A poluição luminosa ameaça os peixes-palhaço, popularizados pelo filme “Procurando Nemo”, adverte um estudo australiano.
Facilmente reconhecível por sua cor laranja com listras brancas e bordas pretas, o peixe-palhaço-comum (‘amphiprion ocellaris’), que vive perto dos recifes de coral, enfrenta um inimigo que não para de ganhar terreno: a luz artificial.
O litoral próximo aos recifes de coral está cada vez mais exposto à iluminação do tipo LED devido à profusão de construções na costa e ao desenvolvimento de portos e cais, apontam os pesquisadores da Universidade Flinders (Austrália), autores do estudo.
Os barcos de cruzeiro e os hotéis flutuantes também contribuem para iluminar a superfície das águas marinhas que tantos turistas atraem.
Para averiguar o impacto da luz artificial noturna nos peixes-palhaço, a equipe de cientistas estudou no laboratório dez casais reprodutores, dos quais cinco, que constituíam o grupo de controle, estavam expostos a uma luminosidade clássica, com uma alternância de dia e noite.
Os aquários dos outros cinco casais estavam iluminados do alto durante a noite com uma luz LED de intensidade moderada (de entre 25 e 28 lux), comparável à que ilumina a superfície do oceano perto das orlas habitadas.
As primeiras etapas da reprodução ocorreram com normalidade. “Não houve diferenças significativas na frequência de óvulos entre o grupo de controle e o grupo submetido à luz artificial noturna”, aponta o estudo, publicado na Biology Letters (Royal Society).
As fêmeas puseram seus óvulos, que depois fecundaram os machos. Durante o período embrionário, os pais se ocuparam conjuntamente dos ovos.
Normalmente, a eclosão deve ocorrer na noite do oitavo dia, aproximadamente.
Mas no caso dos ovos submetidos à luz artificial noturna, “a taxa de eclosão foi de 0%”, constata o estudo. Não houve nenhuma descendência.
“Sinal”
“Surpreendeu-me obter resultados tão claros”, disse Emily Fobert, pesquisadora associada em biodiversidade e conservação da Universidade Flinders e coautora do estudo.

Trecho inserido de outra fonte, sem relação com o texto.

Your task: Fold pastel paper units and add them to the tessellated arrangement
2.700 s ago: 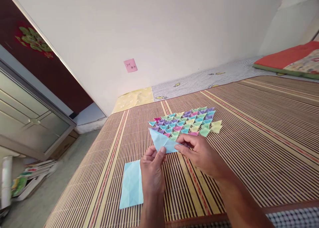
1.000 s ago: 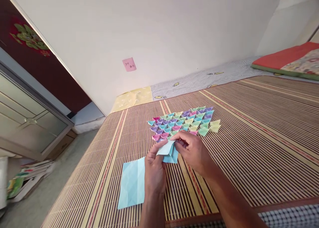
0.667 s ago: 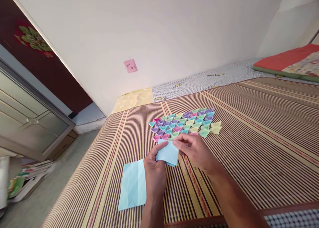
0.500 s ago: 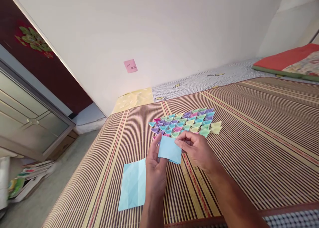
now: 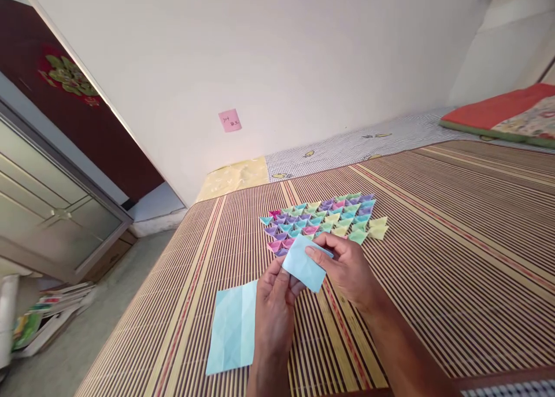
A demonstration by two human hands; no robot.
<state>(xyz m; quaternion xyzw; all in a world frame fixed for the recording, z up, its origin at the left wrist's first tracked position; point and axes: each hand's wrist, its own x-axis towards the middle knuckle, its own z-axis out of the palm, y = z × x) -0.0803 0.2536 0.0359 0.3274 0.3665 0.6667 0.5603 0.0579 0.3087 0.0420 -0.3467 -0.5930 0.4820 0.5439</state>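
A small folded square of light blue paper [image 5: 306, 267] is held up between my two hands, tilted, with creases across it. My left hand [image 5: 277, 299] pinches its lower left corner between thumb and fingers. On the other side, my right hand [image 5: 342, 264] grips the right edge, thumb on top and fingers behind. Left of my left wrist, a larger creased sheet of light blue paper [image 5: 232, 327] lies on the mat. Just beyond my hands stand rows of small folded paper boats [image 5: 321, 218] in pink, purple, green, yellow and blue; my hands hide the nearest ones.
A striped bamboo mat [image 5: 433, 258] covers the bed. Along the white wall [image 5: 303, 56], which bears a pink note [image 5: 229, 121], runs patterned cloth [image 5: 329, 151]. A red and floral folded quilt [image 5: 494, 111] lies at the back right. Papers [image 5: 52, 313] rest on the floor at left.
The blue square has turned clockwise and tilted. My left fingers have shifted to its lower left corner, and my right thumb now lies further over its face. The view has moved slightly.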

“Nosso estudo mostra claramente que a poluição luminosa tem o potencial de interferir no sucesso reprodutor dos peixes-palhaço”, considerou.

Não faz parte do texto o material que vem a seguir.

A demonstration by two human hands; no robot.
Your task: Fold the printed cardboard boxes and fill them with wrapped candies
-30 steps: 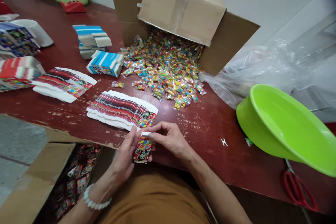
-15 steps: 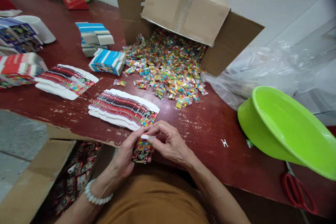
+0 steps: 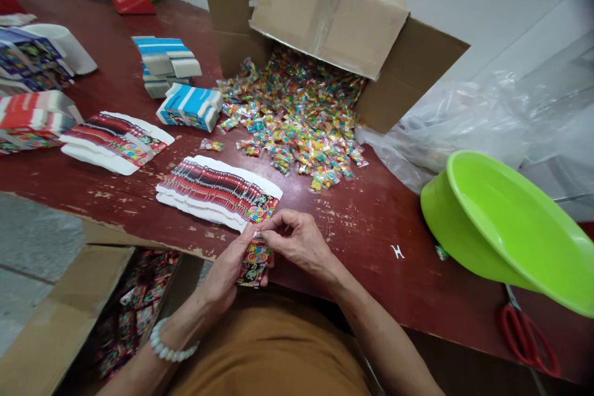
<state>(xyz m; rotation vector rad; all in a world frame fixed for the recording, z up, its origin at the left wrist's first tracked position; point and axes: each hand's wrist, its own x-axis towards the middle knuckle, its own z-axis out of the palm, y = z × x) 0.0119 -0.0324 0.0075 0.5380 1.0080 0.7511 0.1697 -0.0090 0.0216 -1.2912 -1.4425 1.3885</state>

Os cientistas não estudaram o mecanismo preciso que inibiu a eclosão dos peixes-palhaço na presença da luz artificial à noite. “Mas pensamos que esses ovos nunca experimentaram a escuridão, o que poderia ser um sinal necessário para ativar a eclosão”, apontou Emily Fobert.
No entanto, para os pesquisadores é difícil prever como esta poluição luminosa pode afetar a dinâmica das populações de peixes-palhaço.
Ao contrário do que leva a pensar “Procurando Nemo”, o filme da Pixar produzido pela Disney em 2003, “os bebês de peixe-palhaço não ficam na anêmona em que nasceram” e que os protege de seus predadores, comentou Fobert. “Podem encontrar uma nova casa a dezenas ou inclusive centenas de quilômetros de seus pais”.
“Isso quer dizer que inclusive em uma zona afetada por uma forte poluição luminosa, que impeça a eclosão, a população local poderia estar reforçada por larvas que cheguem de outros recifes de coral”, afirma.
A poluição luminosa afeta 23% da superfície terrestre, sem contar os polos, segundo um estudo de 2016. E 22% das regiões costeiras experimentam em diferentes graus a iluminação artificial, segundo outro estudo publicado em 2014.